→ Exercise description
Look through the data below and show every line that includes "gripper".

+++ Data excerpt +++

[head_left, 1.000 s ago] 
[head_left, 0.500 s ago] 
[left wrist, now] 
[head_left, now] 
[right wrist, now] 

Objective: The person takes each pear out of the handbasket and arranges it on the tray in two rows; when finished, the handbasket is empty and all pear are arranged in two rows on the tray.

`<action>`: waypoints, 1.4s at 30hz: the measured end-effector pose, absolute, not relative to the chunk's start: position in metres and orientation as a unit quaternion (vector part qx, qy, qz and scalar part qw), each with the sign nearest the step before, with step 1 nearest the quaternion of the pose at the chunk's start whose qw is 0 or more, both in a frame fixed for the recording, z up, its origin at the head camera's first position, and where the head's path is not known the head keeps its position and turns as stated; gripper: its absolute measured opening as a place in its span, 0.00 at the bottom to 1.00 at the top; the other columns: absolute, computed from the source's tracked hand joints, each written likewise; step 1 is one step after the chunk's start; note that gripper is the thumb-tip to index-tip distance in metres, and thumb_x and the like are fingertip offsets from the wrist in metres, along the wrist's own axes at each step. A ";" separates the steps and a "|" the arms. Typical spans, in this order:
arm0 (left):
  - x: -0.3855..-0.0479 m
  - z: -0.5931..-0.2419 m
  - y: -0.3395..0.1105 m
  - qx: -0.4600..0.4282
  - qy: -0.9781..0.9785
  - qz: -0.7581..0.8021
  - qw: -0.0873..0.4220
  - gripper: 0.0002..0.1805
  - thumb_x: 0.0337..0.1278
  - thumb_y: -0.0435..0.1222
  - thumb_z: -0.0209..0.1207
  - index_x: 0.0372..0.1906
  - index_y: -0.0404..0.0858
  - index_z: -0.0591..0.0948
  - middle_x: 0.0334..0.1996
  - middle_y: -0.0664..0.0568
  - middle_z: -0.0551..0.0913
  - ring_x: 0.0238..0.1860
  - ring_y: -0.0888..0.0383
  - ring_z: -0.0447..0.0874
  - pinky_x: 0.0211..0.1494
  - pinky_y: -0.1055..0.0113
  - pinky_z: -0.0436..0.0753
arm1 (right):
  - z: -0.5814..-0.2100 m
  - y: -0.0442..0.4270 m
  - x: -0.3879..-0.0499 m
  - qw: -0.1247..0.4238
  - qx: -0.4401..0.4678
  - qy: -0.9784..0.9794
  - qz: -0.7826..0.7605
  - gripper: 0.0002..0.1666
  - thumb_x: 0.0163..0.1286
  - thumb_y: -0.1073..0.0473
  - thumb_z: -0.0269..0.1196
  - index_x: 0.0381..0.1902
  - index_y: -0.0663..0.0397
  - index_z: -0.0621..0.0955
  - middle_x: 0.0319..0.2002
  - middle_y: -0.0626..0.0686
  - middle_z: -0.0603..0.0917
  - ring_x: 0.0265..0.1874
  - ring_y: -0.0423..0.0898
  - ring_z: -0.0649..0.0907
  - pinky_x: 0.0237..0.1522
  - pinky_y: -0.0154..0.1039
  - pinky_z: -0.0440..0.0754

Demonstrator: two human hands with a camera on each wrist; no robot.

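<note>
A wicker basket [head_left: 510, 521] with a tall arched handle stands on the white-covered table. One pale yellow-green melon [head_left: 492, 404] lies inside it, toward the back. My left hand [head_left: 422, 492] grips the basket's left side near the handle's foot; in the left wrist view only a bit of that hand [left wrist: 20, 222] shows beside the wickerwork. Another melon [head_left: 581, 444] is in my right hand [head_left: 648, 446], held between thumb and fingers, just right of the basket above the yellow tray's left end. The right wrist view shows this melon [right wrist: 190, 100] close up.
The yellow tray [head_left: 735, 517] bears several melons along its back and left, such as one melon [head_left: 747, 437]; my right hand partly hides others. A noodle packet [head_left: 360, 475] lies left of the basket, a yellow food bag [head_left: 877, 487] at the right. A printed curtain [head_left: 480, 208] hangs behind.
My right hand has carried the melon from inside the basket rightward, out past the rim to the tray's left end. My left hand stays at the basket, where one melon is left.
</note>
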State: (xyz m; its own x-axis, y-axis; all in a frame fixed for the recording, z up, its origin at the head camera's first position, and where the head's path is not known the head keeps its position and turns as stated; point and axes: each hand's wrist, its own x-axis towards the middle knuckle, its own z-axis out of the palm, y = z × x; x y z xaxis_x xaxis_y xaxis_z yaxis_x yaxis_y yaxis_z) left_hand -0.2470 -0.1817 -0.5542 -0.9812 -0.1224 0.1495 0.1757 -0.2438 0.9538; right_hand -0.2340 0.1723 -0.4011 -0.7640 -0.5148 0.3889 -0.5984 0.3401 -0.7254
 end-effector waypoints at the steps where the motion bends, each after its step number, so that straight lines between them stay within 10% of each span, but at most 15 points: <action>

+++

→ Answer
`<action>`: waypoints, 1.4s at 30hz: the measured end-effector pose, absolute, not relative to the chunk's start: position in metres and orientation as a unit quaternion (vector part qx, qy, qz and scalar part qw), each with the sign nearest the step before, with step 1 nearest the quaternion of the pose at the chunk's start whose qw is 0 or more, both in a frame fixed for the recording, z up, its origin at the head camera's first position, and where the head's path is not known the head keeps its position and turns as stated; gripper: its absolute measured opening as a place in its span, 0.00 at the bottom to 1.00 at the top; the other columns: absolute, computed from the source's tracked hand joints, each written likewise; step 1 is one step after the chunk's start; note that gripper is the thumb-tip to index-tip distance in metres, and thumb_x and the like are fingertip offsets from the wrist in metres, along the wrist's own axes at each step. A ";" separates the steps and a "|" the arms. Typical spans, in this order:
  - gripper: 0.0002..0.1805
  - gripper: 0.0002..0.1666

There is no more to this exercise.